AIM OF THE EXERCISE – The lines to be extracted run from the start of the listing through the line containing "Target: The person"; copy them exactly and nothing else.

AVAILABLE DATA –
/---

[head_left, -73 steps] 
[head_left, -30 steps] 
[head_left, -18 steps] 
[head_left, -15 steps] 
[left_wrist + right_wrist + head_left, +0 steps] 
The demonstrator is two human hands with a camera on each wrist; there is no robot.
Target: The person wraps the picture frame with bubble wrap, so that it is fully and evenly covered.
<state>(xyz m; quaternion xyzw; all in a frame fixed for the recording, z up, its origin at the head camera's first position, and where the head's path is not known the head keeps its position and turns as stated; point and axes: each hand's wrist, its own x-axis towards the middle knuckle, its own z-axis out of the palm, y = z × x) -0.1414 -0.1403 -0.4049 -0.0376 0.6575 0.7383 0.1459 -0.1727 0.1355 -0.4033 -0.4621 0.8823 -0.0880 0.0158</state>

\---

ANSWER SPACE –
[head_left, -73 steps] 
[head_left, -30 steps] 
[head_left, -18 steps] 
[head_left, -15 steps] 
[left_wrist + right_wrist + head_left, +0 steps] 
The demonstrator is two human hands with a camera on each wrist; there is no robot.
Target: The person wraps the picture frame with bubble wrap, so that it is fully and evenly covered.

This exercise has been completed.